### Mini-batch Gradient Descent and Data Management with PyTorch

#### Theory

Mini-batch gradient descent is an optimization algorithm used in training machine learning models. It combines the advantages of both batch gradient descent and stochastic gradient descent by dividing the training data into smaller batches.
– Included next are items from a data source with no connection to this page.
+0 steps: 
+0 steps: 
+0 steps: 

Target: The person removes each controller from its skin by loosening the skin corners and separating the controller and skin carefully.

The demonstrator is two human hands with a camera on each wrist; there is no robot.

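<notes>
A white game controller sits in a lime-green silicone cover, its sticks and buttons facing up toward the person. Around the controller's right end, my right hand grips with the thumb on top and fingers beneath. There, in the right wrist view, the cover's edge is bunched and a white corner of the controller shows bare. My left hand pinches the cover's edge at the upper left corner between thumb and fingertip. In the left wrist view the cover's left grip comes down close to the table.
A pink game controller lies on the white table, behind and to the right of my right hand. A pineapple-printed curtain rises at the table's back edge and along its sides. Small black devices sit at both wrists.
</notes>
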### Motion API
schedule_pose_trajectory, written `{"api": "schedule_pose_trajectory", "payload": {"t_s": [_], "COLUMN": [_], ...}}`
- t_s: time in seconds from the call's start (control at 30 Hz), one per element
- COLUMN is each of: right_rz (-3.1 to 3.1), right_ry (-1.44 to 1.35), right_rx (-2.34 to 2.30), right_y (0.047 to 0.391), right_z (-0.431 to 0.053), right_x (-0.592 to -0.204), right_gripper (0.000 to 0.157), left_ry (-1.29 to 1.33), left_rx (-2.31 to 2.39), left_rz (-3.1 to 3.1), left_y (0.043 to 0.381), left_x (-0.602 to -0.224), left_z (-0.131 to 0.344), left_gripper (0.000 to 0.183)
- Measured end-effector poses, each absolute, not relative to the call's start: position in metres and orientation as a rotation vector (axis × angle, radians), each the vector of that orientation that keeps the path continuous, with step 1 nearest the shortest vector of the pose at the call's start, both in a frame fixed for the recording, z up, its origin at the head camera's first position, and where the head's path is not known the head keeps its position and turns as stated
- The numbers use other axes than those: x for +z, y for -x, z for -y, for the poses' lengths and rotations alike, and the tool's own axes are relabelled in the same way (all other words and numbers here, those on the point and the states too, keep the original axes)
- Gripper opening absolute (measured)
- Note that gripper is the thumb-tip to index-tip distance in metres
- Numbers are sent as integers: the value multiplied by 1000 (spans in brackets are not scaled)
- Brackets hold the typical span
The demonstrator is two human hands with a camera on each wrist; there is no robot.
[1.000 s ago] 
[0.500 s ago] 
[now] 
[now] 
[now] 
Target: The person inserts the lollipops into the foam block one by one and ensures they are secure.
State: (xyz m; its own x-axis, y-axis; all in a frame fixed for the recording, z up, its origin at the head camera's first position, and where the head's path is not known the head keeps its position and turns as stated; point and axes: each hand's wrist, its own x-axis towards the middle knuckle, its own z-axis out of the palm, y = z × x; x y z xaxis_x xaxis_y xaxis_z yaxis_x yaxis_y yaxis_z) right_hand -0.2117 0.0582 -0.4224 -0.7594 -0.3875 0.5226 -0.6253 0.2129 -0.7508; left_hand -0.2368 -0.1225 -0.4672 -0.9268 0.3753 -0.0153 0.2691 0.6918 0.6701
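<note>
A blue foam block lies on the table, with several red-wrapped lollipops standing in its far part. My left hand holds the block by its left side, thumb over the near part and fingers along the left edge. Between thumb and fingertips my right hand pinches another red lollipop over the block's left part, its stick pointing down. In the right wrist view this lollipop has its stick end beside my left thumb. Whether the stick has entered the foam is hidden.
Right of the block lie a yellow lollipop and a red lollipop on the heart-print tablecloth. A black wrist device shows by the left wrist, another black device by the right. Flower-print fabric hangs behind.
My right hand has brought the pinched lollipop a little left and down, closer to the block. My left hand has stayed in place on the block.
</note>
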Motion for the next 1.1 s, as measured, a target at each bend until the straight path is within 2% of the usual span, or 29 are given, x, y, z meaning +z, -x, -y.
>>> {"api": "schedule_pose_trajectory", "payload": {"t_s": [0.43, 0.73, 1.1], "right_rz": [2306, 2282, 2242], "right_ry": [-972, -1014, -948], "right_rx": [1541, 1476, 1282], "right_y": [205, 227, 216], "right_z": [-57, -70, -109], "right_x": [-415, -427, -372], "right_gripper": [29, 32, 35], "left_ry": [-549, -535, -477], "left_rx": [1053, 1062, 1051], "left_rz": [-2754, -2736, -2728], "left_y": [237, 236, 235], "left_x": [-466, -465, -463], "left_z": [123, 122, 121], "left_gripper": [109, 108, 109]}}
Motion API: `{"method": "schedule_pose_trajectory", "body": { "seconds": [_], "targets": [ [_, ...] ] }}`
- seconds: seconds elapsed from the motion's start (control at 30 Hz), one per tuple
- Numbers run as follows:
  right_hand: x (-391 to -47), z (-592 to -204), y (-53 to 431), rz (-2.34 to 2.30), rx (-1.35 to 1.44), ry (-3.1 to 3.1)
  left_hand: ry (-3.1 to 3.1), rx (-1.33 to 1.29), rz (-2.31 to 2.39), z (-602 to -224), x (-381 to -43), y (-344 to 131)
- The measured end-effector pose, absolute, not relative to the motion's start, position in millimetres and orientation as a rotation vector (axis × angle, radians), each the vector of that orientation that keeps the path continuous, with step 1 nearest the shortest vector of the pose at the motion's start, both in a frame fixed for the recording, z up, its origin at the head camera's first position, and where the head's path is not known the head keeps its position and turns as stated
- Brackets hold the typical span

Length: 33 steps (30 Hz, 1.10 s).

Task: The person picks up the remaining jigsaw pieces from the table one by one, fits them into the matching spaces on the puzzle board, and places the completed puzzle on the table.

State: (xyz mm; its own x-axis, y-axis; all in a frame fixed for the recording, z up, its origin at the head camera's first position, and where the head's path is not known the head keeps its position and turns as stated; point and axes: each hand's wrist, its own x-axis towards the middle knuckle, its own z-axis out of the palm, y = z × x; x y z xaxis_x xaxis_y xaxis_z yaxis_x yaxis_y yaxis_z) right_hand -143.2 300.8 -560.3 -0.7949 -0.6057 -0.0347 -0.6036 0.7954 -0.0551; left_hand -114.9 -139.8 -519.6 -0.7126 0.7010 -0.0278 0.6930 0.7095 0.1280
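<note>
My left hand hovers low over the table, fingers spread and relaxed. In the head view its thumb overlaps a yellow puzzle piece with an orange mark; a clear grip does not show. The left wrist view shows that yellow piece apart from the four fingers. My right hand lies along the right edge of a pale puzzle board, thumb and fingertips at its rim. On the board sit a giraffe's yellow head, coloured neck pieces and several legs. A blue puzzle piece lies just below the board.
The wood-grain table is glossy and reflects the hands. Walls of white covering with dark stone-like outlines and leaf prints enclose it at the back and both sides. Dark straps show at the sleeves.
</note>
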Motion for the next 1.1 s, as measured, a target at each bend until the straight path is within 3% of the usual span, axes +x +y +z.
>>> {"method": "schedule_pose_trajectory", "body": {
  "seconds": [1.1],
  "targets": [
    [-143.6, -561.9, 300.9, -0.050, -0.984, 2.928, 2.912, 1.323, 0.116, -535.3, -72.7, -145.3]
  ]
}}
Each batch is used to compute the gradient and update the model parameters.

#### Key Concepts

1. **Batch Gradient Descent:**
   - Uses the entire dataset to calculate the gradient.
   - Pros: Stable convergence.
   - Cons: Memory-intensive and slow parameter updates.

2. **Stochastic Gradient Descent (SGD):**
   - Uses a single data point to calculate the gradient.
   - Pros: Faster updates.
   - Cons: Noisy convergence.

3. **Mini-batch Gradient Descent:**
   - Splits the dataset into smaller batches for gradient calculation.
   - Pros:
     - Efficient memory usage.
     - Faster convergence than batch gradient descent.
     - Reduces noise compared to SGD.

#### Problems with Mini-batch Gradient Descent

1. No standard interface for data handling (e.g., image classification datasets stored in different folders).
   - **Example:** In image classification, raw datasets may be organized differently across projects, such as images stored in class-specific directories or requiring specific preprocessing pipelines.

2. Difficulty in applying transformations (e.g., data augmentation).
   - **Example:** Applying transformations like cropping, flipping, or normalizing images may require manual implementation for every dataset.

3. Shuffling and sampling issues.
   - **Example:** Randomly shuffling large datasets to ensure generalization can be challenging without automated tools.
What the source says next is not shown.